Il terreno deve sempre risultare leggermente umido ma senza diventare fradicio. In primavera e in estate irrighiamo una o due volte alla settimana, lasciando asciugare i primi due centimetri del substrato tra un intervento e l'altro. Sia l'eccesso sia la carenza d'acqua causano la rapida caduta delle foglie e dei boccioli.

Da marzo a settembre, ogni 15 giorni, diluiamo nell’acqua per l’irrigazione una dose di concime liquido per piante fiorite. In alternativa possiamo usare un concime a bastoncino a lenta cessione, che rilascia le sostanze nutritive per 8 settimane.

In inverno le irrigazioni vanno diminuire sensibilmente, evitando però che il terriccio si secchi.

Usiamo acqua a temperatura ambiente, per evitare choc radicali. Inoltre sarebbe meglio un’acqua poco calcarea, come quella piovana o demineralizzata.

Come potare un Aeschynanthus lobbianus

La potatura ha principalmente lo scopo di mantenere la pianta compatta e stimolare l'emissione di nuovi germogli fioriferi. Il periodo migliore è subito dopo la conclusione della fioritura, generalmente tra settembre e ottobre. Usiamo sempre cesoie affilate e disinfettate: al termine della potatura trattiamo la pianta con Propoli per ridurre il rischio di infezioni e stimolare la cicatrizzazione.

Accorciamo i fusti più lunghi di circa un terzo della loro lunghezza, effettuando il taglio appena sopra un nodo fogliare. Inoltre eliminiamo i rami secchi, deboli o danneggiati. La rimozione regolare dei fiori appassiti stimola la produzione di nuove infiorescenze.

Le porzioni sane asportate durante la potatura possono essere facilmente utilizzate come talee, aumentando così il numero di esemplari disponibili.

Come curare un Aeschynanthus lobbianus

L'Aeschynanthus lobbianus può essere attaccato da diversi insetti fitofagi, soprattutto quando viene coltivato in ambienti con aria molto secca. Le Cocciniglie rappresentano probabilmente il problema più frequente e si localizzano nelle ascelle fogliari e lungo i fusti, sottraendo linfa e producendo melata. In presenza di questi parassiti, effettuiamo trattamenti con un insetticida a base di Olio di Colza: effettuiamo al massimo 3 trattamenti con un intervallo di 7/10 giorni.

Anche gli Afidi possono comparire sui giovani germogli durante la primavera, deformando le nuove vegetazioni. Contro gli Afidi possiamo utilizzare il Sapone potassico ottenuto da acidi grassi, sia preventivamente sia in presenza dei parassiti.
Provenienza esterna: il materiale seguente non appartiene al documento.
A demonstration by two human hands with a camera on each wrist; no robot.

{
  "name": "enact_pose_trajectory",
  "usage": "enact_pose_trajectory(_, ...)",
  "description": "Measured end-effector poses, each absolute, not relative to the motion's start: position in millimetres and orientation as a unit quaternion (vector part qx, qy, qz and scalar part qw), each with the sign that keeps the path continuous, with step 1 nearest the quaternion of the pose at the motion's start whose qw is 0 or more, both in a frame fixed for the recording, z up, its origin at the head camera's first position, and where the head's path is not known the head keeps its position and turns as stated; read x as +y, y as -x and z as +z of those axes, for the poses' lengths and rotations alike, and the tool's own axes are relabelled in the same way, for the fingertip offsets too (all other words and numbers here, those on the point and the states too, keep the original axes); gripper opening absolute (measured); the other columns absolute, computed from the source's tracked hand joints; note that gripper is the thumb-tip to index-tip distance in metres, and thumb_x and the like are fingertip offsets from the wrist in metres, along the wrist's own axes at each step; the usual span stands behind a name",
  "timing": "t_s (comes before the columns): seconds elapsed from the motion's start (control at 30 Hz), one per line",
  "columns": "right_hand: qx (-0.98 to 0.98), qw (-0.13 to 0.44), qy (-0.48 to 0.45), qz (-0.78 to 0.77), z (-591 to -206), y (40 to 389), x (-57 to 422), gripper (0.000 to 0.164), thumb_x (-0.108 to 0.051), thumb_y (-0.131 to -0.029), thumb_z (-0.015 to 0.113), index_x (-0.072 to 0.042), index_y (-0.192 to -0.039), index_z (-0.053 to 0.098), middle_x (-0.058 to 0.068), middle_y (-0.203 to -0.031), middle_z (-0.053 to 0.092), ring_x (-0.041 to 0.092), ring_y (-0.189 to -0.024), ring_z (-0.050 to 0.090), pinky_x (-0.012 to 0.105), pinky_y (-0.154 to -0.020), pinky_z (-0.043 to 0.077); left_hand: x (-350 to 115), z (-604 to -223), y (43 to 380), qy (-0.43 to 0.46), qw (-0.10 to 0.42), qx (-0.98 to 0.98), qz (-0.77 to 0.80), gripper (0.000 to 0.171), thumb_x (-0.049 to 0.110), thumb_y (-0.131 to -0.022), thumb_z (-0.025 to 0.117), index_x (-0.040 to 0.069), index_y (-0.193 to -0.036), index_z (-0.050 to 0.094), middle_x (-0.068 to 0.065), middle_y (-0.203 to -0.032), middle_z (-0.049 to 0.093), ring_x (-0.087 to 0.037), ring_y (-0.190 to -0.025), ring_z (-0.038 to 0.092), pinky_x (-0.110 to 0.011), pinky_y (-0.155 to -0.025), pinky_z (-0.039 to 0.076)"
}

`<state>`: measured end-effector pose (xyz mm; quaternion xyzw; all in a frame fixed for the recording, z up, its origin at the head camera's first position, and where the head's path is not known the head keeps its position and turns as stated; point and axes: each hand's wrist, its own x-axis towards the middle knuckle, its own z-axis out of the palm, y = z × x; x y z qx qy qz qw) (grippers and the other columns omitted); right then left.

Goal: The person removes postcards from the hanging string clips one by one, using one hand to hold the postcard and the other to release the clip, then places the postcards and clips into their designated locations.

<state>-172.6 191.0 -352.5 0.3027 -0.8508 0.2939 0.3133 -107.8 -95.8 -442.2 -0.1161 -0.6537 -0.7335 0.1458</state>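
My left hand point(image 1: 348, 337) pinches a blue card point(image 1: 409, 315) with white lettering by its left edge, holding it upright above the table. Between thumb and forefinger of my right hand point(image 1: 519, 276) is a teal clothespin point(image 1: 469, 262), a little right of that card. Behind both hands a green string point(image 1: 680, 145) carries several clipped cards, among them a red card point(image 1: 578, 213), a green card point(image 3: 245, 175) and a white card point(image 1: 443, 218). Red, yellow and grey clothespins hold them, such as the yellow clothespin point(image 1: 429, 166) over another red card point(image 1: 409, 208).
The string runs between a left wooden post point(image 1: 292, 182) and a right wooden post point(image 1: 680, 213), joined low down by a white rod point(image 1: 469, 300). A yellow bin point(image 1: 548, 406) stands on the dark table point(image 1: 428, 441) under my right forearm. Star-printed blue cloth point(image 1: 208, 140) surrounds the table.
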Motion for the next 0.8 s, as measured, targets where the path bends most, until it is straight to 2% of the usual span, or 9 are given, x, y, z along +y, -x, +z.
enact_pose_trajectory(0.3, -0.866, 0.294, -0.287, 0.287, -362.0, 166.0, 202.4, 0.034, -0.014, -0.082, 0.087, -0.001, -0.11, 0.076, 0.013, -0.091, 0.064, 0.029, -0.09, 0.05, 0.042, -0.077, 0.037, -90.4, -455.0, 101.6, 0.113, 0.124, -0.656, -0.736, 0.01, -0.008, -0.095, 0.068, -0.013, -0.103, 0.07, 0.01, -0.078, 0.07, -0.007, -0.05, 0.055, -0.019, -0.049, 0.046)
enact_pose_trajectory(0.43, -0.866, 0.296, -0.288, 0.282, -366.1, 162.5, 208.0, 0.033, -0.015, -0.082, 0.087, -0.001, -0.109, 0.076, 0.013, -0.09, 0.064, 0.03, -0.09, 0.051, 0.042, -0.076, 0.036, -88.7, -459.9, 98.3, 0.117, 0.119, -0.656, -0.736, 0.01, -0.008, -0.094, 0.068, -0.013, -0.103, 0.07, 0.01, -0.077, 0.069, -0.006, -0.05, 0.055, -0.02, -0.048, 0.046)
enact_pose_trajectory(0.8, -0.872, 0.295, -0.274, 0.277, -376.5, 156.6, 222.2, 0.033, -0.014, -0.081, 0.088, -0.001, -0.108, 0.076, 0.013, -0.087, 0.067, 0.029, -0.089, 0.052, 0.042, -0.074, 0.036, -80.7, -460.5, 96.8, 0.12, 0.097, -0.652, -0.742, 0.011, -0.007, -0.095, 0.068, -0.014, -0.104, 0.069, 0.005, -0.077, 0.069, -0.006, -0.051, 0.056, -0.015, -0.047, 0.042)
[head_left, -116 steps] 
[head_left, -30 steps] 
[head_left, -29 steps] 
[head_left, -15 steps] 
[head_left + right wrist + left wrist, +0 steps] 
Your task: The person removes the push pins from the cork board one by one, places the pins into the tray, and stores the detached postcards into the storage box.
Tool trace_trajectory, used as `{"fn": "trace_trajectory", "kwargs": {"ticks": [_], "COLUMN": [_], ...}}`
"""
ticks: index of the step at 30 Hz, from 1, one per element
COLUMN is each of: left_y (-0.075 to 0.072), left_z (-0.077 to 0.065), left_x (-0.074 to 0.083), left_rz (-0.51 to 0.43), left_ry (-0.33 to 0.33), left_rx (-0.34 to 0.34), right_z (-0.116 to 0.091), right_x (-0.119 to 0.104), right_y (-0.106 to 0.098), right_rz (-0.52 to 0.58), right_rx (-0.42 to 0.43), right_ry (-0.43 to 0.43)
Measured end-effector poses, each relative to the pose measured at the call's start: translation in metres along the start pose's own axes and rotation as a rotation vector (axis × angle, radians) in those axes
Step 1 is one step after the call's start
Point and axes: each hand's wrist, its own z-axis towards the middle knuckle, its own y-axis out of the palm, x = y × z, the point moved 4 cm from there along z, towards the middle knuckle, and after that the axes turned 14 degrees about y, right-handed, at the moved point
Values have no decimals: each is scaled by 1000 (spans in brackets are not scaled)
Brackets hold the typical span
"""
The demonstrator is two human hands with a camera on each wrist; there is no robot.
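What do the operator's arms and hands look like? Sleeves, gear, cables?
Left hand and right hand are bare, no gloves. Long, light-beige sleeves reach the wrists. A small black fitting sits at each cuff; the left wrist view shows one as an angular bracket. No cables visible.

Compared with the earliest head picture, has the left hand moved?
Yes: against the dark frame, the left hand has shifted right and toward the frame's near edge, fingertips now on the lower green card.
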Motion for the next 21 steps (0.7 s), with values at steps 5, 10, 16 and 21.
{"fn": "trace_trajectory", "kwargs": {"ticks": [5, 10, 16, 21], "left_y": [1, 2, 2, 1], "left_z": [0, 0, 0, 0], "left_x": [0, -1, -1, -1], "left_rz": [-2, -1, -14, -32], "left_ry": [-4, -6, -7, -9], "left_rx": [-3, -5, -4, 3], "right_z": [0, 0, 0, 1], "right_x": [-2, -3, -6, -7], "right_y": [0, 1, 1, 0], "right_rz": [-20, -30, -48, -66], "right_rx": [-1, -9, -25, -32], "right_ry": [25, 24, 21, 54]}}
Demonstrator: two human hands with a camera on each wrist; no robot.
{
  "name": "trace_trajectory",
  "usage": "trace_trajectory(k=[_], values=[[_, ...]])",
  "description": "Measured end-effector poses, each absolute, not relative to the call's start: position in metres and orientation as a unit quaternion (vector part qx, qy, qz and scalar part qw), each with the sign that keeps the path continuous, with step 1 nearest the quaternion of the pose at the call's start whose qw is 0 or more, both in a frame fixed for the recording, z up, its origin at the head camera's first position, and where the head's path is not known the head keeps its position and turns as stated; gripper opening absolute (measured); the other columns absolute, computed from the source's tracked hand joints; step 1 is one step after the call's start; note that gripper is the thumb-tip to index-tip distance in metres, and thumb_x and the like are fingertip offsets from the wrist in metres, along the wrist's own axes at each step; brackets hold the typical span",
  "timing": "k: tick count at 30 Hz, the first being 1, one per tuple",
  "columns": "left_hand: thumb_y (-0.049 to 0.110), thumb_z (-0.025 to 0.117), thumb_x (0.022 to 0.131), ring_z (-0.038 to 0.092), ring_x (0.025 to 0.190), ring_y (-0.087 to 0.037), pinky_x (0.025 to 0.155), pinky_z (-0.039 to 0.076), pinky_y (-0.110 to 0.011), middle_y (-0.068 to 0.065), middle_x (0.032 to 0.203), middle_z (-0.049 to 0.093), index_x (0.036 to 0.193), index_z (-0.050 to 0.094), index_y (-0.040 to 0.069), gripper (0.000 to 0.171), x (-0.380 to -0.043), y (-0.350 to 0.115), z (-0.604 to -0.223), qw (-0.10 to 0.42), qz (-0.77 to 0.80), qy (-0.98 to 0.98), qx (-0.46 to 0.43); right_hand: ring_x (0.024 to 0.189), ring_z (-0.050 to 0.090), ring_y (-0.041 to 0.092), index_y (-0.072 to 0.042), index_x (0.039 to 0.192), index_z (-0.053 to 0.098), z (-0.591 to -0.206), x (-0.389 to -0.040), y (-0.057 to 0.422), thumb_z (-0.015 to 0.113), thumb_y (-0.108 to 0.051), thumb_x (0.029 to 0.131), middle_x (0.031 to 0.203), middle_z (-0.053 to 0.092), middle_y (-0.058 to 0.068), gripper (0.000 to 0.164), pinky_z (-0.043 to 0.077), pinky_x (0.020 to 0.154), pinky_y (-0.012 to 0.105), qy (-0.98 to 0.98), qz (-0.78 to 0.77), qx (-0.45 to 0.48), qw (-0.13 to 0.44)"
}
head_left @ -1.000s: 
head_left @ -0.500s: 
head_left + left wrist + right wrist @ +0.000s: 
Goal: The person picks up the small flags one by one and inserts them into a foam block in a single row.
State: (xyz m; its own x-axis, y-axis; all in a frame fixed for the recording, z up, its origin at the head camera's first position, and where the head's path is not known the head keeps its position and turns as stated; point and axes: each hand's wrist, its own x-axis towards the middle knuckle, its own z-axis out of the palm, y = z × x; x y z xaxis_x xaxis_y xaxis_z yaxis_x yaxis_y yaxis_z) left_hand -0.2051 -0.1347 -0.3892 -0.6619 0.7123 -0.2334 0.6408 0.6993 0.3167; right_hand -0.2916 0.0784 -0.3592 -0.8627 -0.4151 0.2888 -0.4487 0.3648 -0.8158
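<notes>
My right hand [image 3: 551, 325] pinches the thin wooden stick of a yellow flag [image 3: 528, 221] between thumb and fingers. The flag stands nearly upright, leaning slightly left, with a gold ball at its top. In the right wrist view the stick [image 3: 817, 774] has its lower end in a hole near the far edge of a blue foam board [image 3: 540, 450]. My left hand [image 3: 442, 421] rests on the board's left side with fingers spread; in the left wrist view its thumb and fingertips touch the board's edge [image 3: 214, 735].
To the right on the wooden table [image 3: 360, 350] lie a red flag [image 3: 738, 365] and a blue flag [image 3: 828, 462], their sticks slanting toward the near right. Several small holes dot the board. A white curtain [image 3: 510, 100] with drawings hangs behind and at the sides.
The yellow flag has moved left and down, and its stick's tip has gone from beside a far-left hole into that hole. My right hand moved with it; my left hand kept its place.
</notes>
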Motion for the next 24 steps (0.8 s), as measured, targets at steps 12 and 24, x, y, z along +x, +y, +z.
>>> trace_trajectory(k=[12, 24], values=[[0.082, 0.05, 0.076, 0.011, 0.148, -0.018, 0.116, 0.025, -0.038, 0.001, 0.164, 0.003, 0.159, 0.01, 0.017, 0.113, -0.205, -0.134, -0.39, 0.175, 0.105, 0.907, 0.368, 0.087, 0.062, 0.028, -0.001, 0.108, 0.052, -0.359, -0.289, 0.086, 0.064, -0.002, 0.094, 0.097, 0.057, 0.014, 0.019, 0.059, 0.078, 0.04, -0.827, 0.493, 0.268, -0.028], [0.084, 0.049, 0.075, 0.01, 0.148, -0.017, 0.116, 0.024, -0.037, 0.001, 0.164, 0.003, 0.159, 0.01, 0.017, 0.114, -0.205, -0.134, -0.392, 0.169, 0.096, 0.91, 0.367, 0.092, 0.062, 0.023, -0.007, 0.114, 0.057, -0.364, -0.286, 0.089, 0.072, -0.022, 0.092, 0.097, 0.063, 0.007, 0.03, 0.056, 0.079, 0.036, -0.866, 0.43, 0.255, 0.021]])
Gli Acari (ragnetti rossi) prolifera invece quando l'umidità atmosferica è insufficiente, provocando ingiallimenti puntiformi delle foglie e sottili ragnatele. In presenza di questi sintomi ricorriamo a un prodotto a base di Estratto di Ortica.

Tra le malattie fungine, i marciumi radicali rappresentano il rischio più serio, quasi sempre conseguenza di irrigazioni eccessive e scarso drenaggio del substrato. La prevenzione rappresenta la strategia migliore: usiamo terricci ben drenati, evitiamo ristagni idrici quando irrighiamo, togliamo l’acqua in eccesso presente nel sottovaso e garantiamo una buona circolazione dell'aria.